I’m staying for the weekend in the Zomba Forestry Lodge, a place I’d wanted to visit the whole time we were living in Blantyre and just never got here. I don’t know why we never came, it’s fantastic and only a little over an hour away. I planned to take a minibus after work on Friday, but there was transport going to Zomba from the college early in the morning, so decided to catch a ride with them and extend my lifespan by a few years. I brought the laptop so I could work here instead of in my office. I arrived in Zomba town way earlier than I’d expected and still needed to get up the plateau but they weren’t expecting me until much later and I thought I should get some work done first. I went to the African Heritage Center where they have electricity and good coffee and sat there working for awhile before deciding how to get up to the lodge, ten kilometers up the plateau. They sent me detailed directions and I considered walking up but got a little worried I’d get lost, so hired a taxi to drive me. Half the journey is on the paved road and half on a narrow dirt road which is carved into the side of the plateau. It was ten bucks for the taxi and supporting a local business, so it seemed money well spent. But it is very straightforward so I’ll enjoy walking back down later this morning to catch a bus back to Blantyre. It was cold and so beautiful when I arrived Friday afternoon. I walked the last remaining section of indigenous forest on the plateau, then came back to the lodge and curled up in a blanket and read The Tyranny of Experts, a book Jordan sent me,about the history of international development and it’s original goal of keeping countries dependent on the west as colonialism’s future was dying. It’s interesting and an important read, I think, as I decide what I want to do with my life from here on out. It also makes me think of the woman that took such offense to my presentation about the midwifery ward project and how she was relating what I was doing to perpetuating colonialism. It’s making me think. 

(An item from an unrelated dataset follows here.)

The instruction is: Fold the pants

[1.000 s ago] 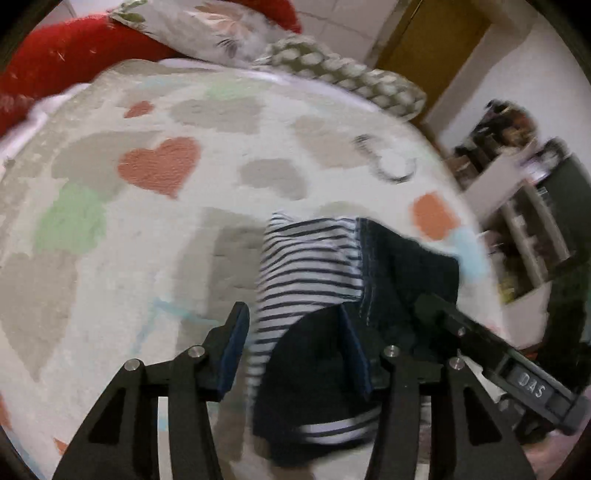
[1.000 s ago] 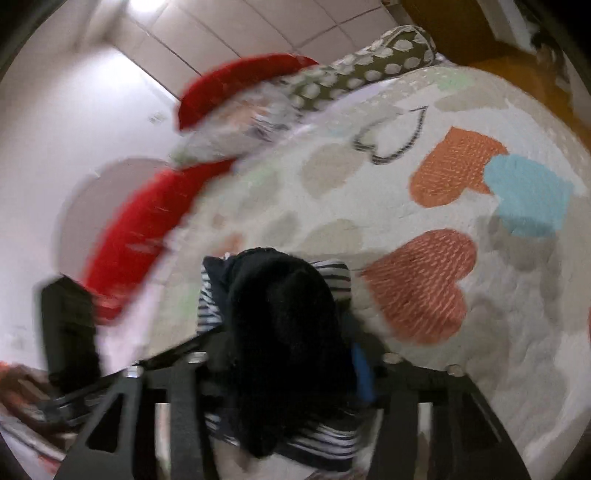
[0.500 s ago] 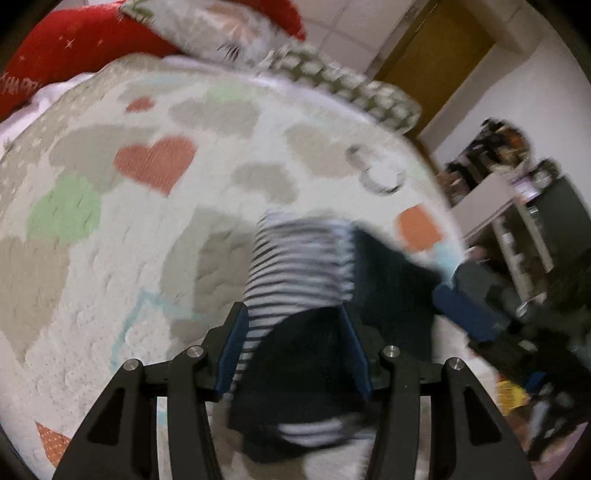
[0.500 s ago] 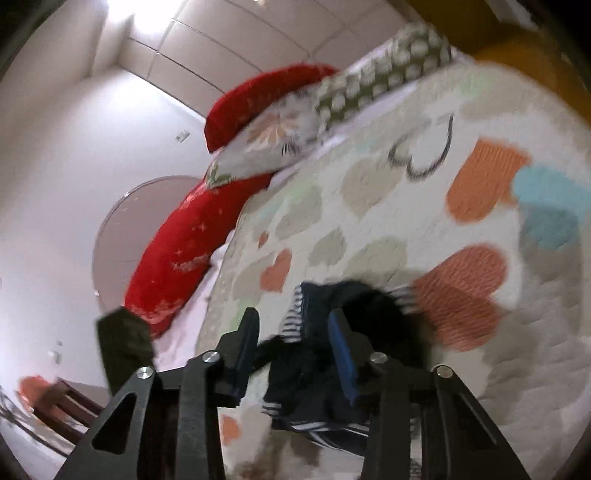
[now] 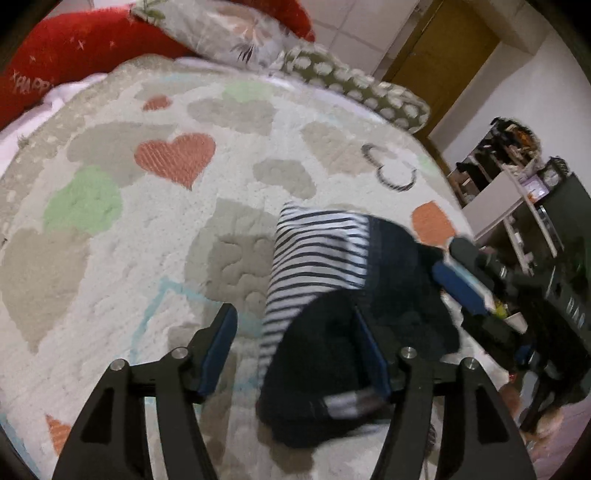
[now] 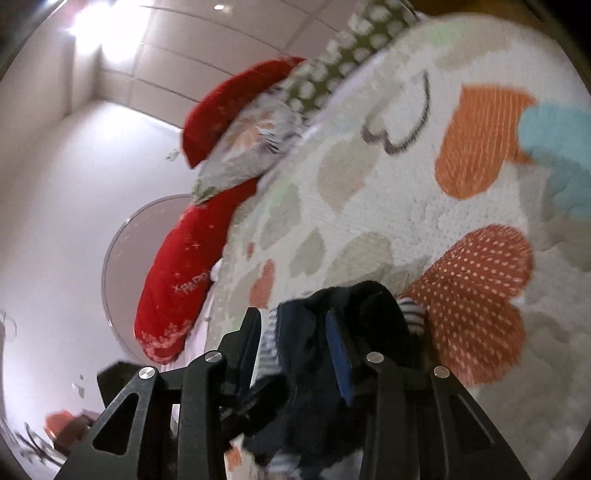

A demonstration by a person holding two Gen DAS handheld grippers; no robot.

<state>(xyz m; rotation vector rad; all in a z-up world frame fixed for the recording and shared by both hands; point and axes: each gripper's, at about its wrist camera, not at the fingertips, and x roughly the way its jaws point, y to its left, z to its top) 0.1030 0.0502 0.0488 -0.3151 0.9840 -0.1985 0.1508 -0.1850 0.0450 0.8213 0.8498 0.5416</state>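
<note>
The pants (image 5: 321,258) are navy with a black-and-white striped part and lie bunched on a heart-patterned bedspread (image 5: 110,258). My left gripper (image 5: 295,343) is open above the near end of the pants; dark fabric lies between its fingers but they do not pinch it. My right gripper (image 6: 295,336) is partly closed on a fold of the navy fabric (image 6: 306,354) and holds it lifted off the bed. The right gripper also shows in the left wrist view (image 5: 465,284) at the right edge of the pants.
Red, floral and green dotted pillows (image 5: 229,33) line the head of the bed. A brown door (image 5: 443,59) and cluttered shelves (image 5: 517,192) stand beyond the bed's right edge. A white wall and ceiling (image 6: 74,147) fill the left of the right wrist view.
My right gripper has narrowed onto the navy fabric and risen, tilting up toward the wall and ceiling. The left gripper stays open over the pants, shifted only slightly.
</note>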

Anyway, here I am in this simple, remote lodge, tucked into the side of the plateau, in the midst of a gorgeous section of forest, surrounded by hundreds of birds, being served tea and delicious meals in front of a fire, while others in the village huddle to keep warm. I recognize what privilege I have. The lodge employs a lot of the local villagers, and that is a good thing. When the couple leased this place seven years ago to turn it into a profitable business, the first thing they did was take out the vegetable garden. I asked them why, thinking growing all the vegetables you serve would be an attractive thing for a lodge (it’s certainly my fantasy), and they said they would rather buy all their produce from the village and give them a reason to grow a diverse selection of vegetables. Interesting and smart. The idea of supporting responsible tourism alleviates some of the guilt I have about being able to be here in the first place. 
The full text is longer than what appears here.